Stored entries
▼

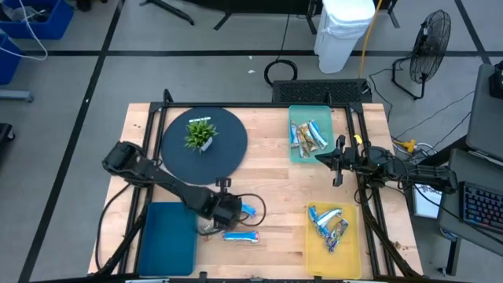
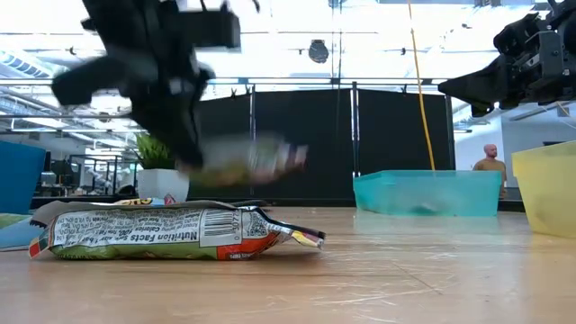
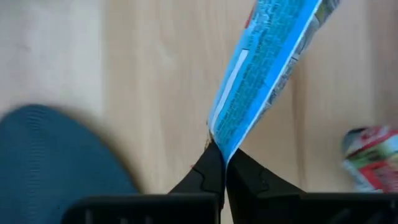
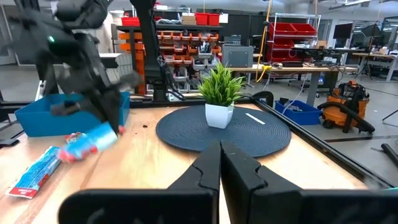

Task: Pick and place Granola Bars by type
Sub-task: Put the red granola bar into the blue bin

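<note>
My left gripper (image 1: 233, 209) hovers near the table's near middle, shut on a blue-and-white granola bar (image 1: 248, 210). In the low view the bar (image 2: 256, 160) is blurred and clear of the table. A second bar (image 1: 241, 236) lies flat on the wood just nearer (image 2: 171, 232). More bars lie in the teal tray (image 1: 298, 154) and the yellow tray (image 1: 350, 251). My right gripper (image 1: 339, 169) is shut on nothing, hovering between those two trays. My left gripper pinches the blue bar by the crimped end of its wrapper (image 3: 219, 138), between the two fingertips (image 3: 208, 167). The bar runs out beyond the fingers in line with them (image 3: 270, 56). It is lifted clear of the table and slants down from the gripper (image 4: 92, 140).
A blue tray (image 1: 167, 240) sits at the near left, beside the left arm. A dark round mat (image 1: 228, 153) with a small potted plant (image 1: 200, 135) fills the far left. Bare wood lies between mat, trays and the lying bar. A person shows far behind the table (image 2: 490, 160).
</note>
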You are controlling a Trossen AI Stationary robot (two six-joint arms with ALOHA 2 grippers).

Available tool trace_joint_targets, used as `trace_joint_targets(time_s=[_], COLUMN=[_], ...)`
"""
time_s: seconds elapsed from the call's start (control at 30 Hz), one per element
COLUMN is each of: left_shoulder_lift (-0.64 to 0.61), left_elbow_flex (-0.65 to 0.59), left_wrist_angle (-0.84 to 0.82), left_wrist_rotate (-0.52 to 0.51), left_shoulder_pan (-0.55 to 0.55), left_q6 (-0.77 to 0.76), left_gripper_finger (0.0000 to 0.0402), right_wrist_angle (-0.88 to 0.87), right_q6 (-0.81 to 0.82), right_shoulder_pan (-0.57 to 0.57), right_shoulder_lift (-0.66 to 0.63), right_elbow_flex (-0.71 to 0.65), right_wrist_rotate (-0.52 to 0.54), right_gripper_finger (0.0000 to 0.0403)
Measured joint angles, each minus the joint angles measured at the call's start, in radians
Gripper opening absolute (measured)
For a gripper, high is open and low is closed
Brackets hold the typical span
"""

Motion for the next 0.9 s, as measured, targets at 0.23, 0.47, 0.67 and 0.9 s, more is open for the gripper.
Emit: trace_joint_targets(time_s=[0.23, 0.47, 0.67, 0.9], left_shoulder_lift=[-0.200, -0.427, -0.593, -0.662], left_elbow_flex=[-0.012, -0.141, -0.340, -0.471], left_wrist_angle=[-0.027, -0.031, -0.035, -0.038], left_wrist_rotate=[-0.247, -0.572, -0.682, -0.467], left_shoulder_pan=[-0.211, -0.505, -0.695, -0.706], left_q6=[-0.130, -0.342, -0.763, -1.205], left_gripper_finger=[0.0006, 0.0005, 0.0005, 0.0005], right_wrist_angle=[0.000, 0.000, 0.000, 0.000], right_q6=[0.000, 0.000, 0.000, 0.000], right_shoulder_pan=[0.000, 0.000, 0.000, 0.000], right_shoulder_lift=[0.000, 0.000, 0.000, 0.000], right_elbow_flex=[0.000, 0.000, 0.000, 0.000], right_wrist_rotate=[0.000, 0.000, 0.000, 0.000], right_gripper_finger=[0.0004, 0.0004, 0.0004, 0.0004])
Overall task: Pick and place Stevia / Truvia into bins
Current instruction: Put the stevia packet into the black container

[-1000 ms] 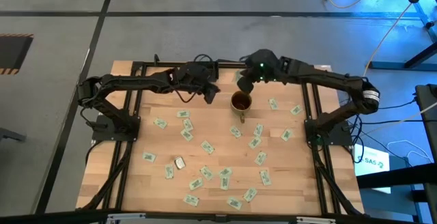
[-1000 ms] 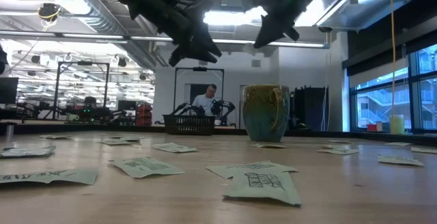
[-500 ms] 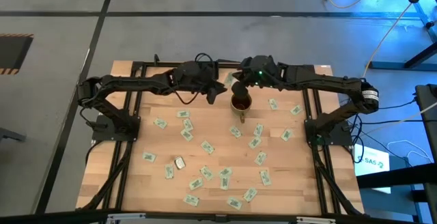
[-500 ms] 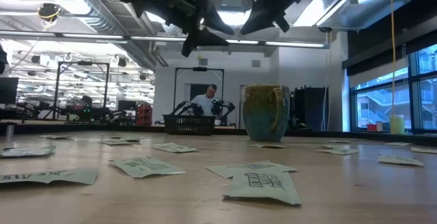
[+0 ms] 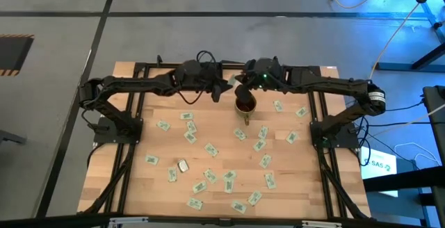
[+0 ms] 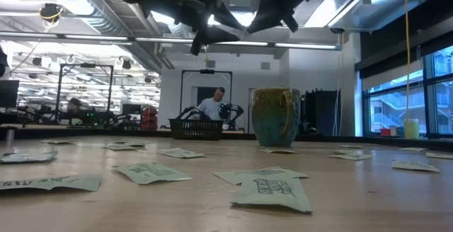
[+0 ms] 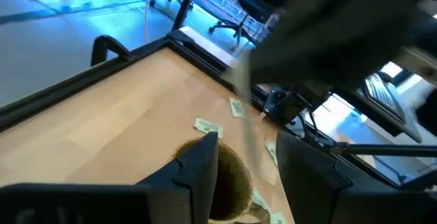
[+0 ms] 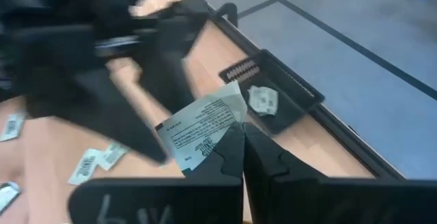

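Many Stevia sachets (image 5: 211,149) lie flat over the wooden table. The brown-gold mug (image 5: 245,103) stands upright near the far middle. My right gripper (image 8: 240,134) is above the table beside the mug, shut on one sachet (image 8: 201,132). My left gripper (image 7: 254,173) hangs open just left of it, with the mug (image 7: 229,183) below its fingers and nothing between them. The black tray (image 8: 290,91) sits at the far edge with a sachet (image 8: 261,100) lying in it. My right gripper pinches the sachet between its two fingers at one corner (image 8: 231,119). The fingers slant downward toward the far edge. The sachet sticks out ahead of the fingertips, lifted clear of the table, and it shows edge-on (image 7: 247,115) in the left wrist view.
Black frame rails (image 5: 135,137) run along both sides of the table and along its far edge. A crumpled sachet (image 5: 183,165) lies left of centre. Beyond the far edge, in the low view, a person (image 6: 216,105) sits behind a dark basket (image 6: 196,129).
My left gripper has opened wider and tipped its fingers upward, staying beside the mug. My right gripper, still shut on its sachet, has swung toward the table's left, closer to my left gripper.
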Robot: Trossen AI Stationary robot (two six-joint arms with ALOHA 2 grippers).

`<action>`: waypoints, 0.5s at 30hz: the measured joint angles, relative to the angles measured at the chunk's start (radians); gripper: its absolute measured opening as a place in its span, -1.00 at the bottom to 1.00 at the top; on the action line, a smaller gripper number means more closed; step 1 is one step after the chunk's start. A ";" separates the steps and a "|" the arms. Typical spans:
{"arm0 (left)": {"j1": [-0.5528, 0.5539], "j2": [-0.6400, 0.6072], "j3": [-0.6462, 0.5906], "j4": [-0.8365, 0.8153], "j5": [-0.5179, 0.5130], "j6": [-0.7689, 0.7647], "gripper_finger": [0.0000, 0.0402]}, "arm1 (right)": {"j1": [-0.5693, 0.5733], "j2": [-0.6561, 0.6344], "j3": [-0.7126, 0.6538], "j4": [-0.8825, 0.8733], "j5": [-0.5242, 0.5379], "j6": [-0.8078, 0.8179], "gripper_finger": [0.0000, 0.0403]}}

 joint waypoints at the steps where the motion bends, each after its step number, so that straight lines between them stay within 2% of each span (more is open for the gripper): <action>1: 0.003 0.000 0.000 0.000 0.000 0.000 -0.29 | 0.004 0.000 0.000 0.000 -0.002 0.000 -1.00; 9: 0.020 0.000 0.000 0.008 0.000 0.002 -0.32 | 0.006 0.000 0.000 0.000 0.000 0.004 -1.00; 15: 0.020 0.000 0.000 0.007 -0.001 0.017 -0.59 | 0.006 0.000 0.000 0.000 -0.001 0.004 -1.00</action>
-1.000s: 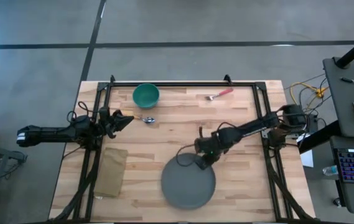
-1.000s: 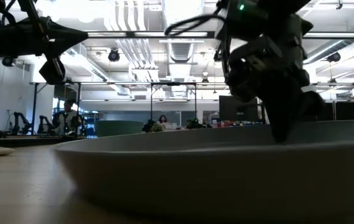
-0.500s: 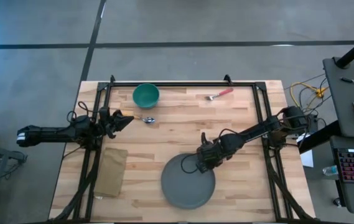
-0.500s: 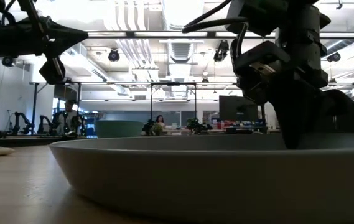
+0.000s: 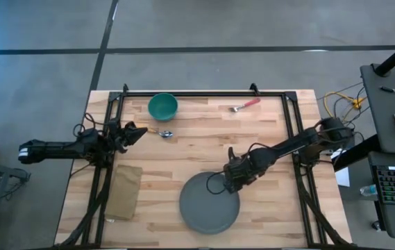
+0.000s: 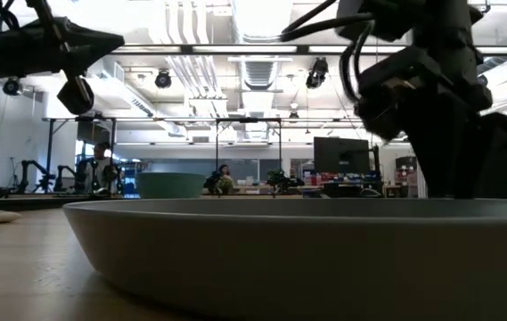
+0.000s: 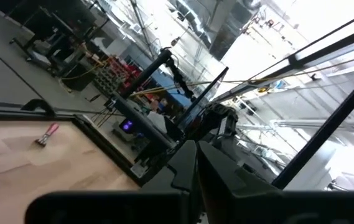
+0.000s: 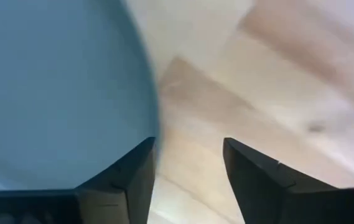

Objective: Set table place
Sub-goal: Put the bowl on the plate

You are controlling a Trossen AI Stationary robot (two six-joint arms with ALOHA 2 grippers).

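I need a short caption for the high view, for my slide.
Right gripper at the rim of the round grey plate on the pale wooden table; left gripper waits.

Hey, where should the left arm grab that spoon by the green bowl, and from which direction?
Probably the handle. The spoon lies flat on the table, its shiny bowl end pointing toward the table's middle and the thin handle toward the left hand, which hovers just beside it. Come straight down from above, fingers across the handle, since a flat spoon offers no side purchase.
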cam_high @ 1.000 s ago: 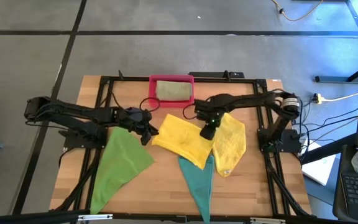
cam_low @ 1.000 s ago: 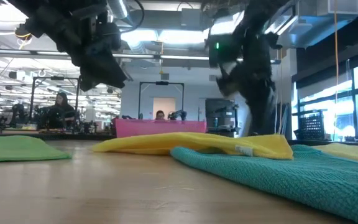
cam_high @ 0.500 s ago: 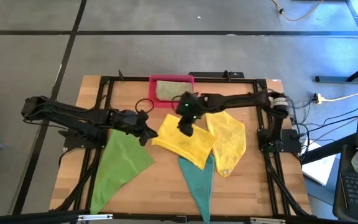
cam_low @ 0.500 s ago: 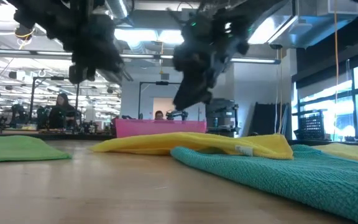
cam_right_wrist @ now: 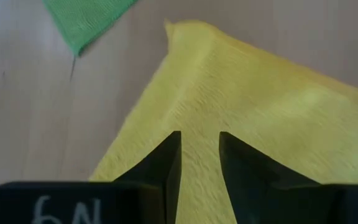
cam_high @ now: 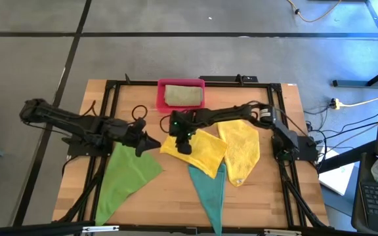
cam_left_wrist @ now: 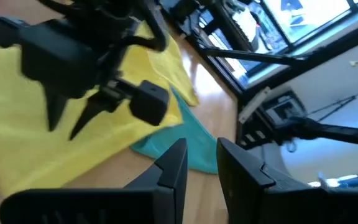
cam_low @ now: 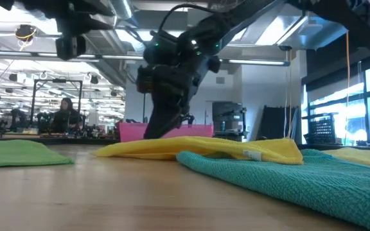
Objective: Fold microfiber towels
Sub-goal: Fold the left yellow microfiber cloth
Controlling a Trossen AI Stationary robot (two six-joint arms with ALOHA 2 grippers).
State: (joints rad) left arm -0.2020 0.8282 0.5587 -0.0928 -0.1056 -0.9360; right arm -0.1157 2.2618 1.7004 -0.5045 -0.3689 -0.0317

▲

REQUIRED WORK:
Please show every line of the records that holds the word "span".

ANSWER FOR THE TASK:
Brackets hold the typical span
`<action>`: waypoints, 0.5s at 30hz: the measured joint angles, relative to the angles measured at the chunk's start (radians); gripper: its absolute measured opening as a place in its span, -1.00 at the bottom to 1.00 at the top; on the action line, a smaller gripper number means more closed; step 1 is one step after the chunk's start. A ";" separates the steps and a "|" the arms. Typical spans:
 joint waypoints at the steps where the motion bends, each after its step number, so that straight lines between them stay within 2% of each span (more is open for the gripper): <action>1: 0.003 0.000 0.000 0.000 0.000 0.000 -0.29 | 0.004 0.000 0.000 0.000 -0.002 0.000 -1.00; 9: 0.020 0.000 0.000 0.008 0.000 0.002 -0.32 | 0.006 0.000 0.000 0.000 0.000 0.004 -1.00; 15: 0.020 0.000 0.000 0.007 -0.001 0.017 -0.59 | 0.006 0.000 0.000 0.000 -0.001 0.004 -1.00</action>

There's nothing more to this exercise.